On Wed, Feb 21, 2024 at 1:06 PM Fabiano Rosas <faro...@suse.de> wrote:
>
> Hao Xiang <hao.xi...@bytedance.com> writes:
>
> > This change adds a dedicated handler for MigrationOps::ram_save_target_page 
> > in
>
> nit: Add a dedicated handler...
>
> Usually "this patch/change" is used only when necessary to avoid
> ambiguity.

Will do.

>
> > multifd live migration. Now zero page checking can be done in the multifd 
> > threads
> > and this becomes the default configuration.
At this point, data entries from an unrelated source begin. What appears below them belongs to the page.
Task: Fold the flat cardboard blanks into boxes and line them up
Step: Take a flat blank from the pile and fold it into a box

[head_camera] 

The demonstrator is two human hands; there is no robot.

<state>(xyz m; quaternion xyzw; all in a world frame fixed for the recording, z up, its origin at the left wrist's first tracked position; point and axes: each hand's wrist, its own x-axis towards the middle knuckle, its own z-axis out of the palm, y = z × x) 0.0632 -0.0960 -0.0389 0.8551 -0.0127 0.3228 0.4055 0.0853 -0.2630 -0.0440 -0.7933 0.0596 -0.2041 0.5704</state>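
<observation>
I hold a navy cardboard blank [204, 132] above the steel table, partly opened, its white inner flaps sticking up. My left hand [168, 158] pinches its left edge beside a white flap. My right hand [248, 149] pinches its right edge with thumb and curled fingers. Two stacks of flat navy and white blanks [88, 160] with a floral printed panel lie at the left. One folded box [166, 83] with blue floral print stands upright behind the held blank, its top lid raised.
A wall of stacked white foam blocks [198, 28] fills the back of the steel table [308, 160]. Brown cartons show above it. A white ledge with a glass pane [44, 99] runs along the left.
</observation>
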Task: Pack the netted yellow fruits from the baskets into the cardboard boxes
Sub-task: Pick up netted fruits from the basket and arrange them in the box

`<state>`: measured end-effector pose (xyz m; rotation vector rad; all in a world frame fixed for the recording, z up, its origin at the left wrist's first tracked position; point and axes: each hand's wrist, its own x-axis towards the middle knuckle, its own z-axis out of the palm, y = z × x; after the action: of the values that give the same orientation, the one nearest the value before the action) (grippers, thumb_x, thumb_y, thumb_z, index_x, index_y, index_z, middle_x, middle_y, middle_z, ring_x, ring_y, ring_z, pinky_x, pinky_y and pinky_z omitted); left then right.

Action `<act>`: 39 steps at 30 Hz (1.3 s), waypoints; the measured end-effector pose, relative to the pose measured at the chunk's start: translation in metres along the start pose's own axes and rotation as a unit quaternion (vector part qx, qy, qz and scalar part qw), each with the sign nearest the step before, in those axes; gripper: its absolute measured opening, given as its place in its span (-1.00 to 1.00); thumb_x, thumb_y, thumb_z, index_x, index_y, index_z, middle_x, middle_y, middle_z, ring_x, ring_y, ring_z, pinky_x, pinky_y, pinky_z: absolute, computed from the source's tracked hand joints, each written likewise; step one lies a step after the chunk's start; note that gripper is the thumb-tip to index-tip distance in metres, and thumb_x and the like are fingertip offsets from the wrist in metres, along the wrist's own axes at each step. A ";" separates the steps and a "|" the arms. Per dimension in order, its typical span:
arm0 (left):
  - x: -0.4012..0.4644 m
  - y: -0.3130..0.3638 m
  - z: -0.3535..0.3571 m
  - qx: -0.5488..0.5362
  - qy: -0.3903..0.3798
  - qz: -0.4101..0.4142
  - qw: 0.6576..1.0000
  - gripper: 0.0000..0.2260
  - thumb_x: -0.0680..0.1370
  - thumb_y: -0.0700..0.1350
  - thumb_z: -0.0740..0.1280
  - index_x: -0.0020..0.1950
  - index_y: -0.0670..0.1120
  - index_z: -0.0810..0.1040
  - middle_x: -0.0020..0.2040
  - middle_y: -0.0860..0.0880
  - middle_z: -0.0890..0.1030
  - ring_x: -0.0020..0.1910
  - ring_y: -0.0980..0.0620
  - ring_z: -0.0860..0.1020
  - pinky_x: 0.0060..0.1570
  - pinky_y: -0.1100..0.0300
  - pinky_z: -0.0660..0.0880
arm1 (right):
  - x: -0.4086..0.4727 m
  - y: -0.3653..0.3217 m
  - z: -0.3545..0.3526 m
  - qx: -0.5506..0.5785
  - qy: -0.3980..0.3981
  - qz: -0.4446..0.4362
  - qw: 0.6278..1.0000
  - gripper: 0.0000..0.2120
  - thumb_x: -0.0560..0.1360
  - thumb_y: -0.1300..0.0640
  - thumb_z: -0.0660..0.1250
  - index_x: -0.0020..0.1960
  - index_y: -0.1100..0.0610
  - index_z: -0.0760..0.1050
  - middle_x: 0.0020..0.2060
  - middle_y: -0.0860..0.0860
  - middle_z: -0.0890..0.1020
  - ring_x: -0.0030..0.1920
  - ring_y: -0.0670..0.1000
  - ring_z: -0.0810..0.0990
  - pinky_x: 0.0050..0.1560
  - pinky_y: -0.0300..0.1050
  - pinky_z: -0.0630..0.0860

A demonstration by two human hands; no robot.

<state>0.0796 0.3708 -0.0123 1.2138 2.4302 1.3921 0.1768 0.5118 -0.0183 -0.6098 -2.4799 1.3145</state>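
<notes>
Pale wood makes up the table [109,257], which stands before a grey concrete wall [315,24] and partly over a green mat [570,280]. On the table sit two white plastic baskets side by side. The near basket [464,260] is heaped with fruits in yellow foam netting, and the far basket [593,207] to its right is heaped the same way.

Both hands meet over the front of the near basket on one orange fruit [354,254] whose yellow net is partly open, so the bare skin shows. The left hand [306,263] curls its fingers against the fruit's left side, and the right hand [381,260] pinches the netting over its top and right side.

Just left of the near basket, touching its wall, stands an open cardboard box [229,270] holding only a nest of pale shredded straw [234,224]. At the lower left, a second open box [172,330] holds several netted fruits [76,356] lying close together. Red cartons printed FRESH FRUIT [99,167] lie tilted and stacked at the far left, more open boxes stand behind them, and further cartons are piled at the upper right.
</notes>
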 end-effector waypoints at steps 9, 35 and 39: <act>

We still provide backward 
> > compatibility
> > where zero page checking is done from the migration main thread.
> >
> > Signed-off-by: Hao Xiang <hao.xi...@bytedance.com>
> > ---
> >  migration/multifd.c |  1 +
> >  migration/options.c |  2 +-
> >  migration/ram.c     | 53 ++++++++++++++++++++++++++++++++++-----------
> >  3 files changed, 42 insertions(+), 14 deletions(-)
> >
> > diff --git a/migration/multifd.c b/migration/multifd.c
> > index fbb40ea10b..ef5dad1019 100644
> > --- a/migration/multifd.c
> > +++ b/migration/multifd.c
> > @@ -13,6 +13,7 @@
> >  #include "qemu/osdep.h"
> >  #include "qemu/cutils.h"
>
> This include...
>
> >  #include "qemu/rcu.h"
> > +#include "qemu/cutils.h"
>
> is there already.
>
> >  #include "exec/target_page.h"
> >  #include "sysemu/sysemu.h"
> >  #include "exec/ramblock.h"
> > diff --git a/migration/options.c b/migration/options.c
> > index 3c603391b0..3c79b6ccd4 100644
> > --- a/migration/options.c
> > +++ b/migration/options.c
> > @@ -181,7 +181,7 @@ Property migration_properties[] = {
> >                        MIG_MODE_NORMAL),
> >      DEFINE_PROP_ZERO_PAGE_DETECTION("zero-page-detection", MigrationState,
> >                         parameters.zero_page_detection,
> > -                       ZERO_PAGE_DETECTION_LEGACY),
> > +                       ZERO_PAGE_DETECTION_MULTIFD),
>
> I think we'll need something to avoid a 9.0 -> 8.2 migration with this
> enabled. Otherwise it will go along happily until we get data corruption
> because the new QEMU didn't send any zero pages on the migration thread
> and the old QEMU did not look for them in the multifd packet.
>
> Perhaps bumping the MULTIFD_VERSION when ZERO_PAGE_DETECTION_MULTIFD is
> in use. We'd just need to fix the test in the new QEMU to check
> (msg.version > MULTIFD_VERSION) instead of (msg.version != MULTIFD_VERSION).
>
> >
> >      /* Migration capabilities */
> >      DEFINE_PROP_MIG_CAP("x-xbzrle", MIGRATION_CAPABILITY_XBZRLE),
> > diff --git a/migration/ram.c b/migration/ram.c
> > index 5ece9f042e..b088c5a98c 100644
> > --- a/migration/ram.c
> > +++ b/migration/ram.c
> > @@ -1123,10 +1123,6 @@ static int save_zero_page(RAMState *rs, 
> > PageSearchStatus *pss,
> >      QEMUFile *file = pss->pss_channel;
> >      int len = 0;
> >
> > -    if (migrate_zero_page_detection() != ZERO_PAGE_DETECTION_LEGACY) {
> > -        return 0;
> > -    }
>
> How does 'none' work now?

I tested it and all pages are transferred with payload (including the
zero pages).

>
> > -
> >      if (!buffer_is_zero(p, TARGET_PAGE_SIZE)) {
> >          return 0;
> >      }
> > @@ -1256,6 +1252,10 @@ static int ram_save_page(RAMState *rs, 
> > PageSearchStatus *pss)
> >
> >  static int ram_save_multifd_page(RAMBlock *block, ram_addr_t offset)
> >  {
> > +    assert(migrate_multifd());
> > +    assert(!migrate_compress());
> > +    assert(!migration_in_postcopy());
>
> Drop these, please. Keep only the asserts that are likely to trigger
> during development, such as the existing ones at multifd_send_pages.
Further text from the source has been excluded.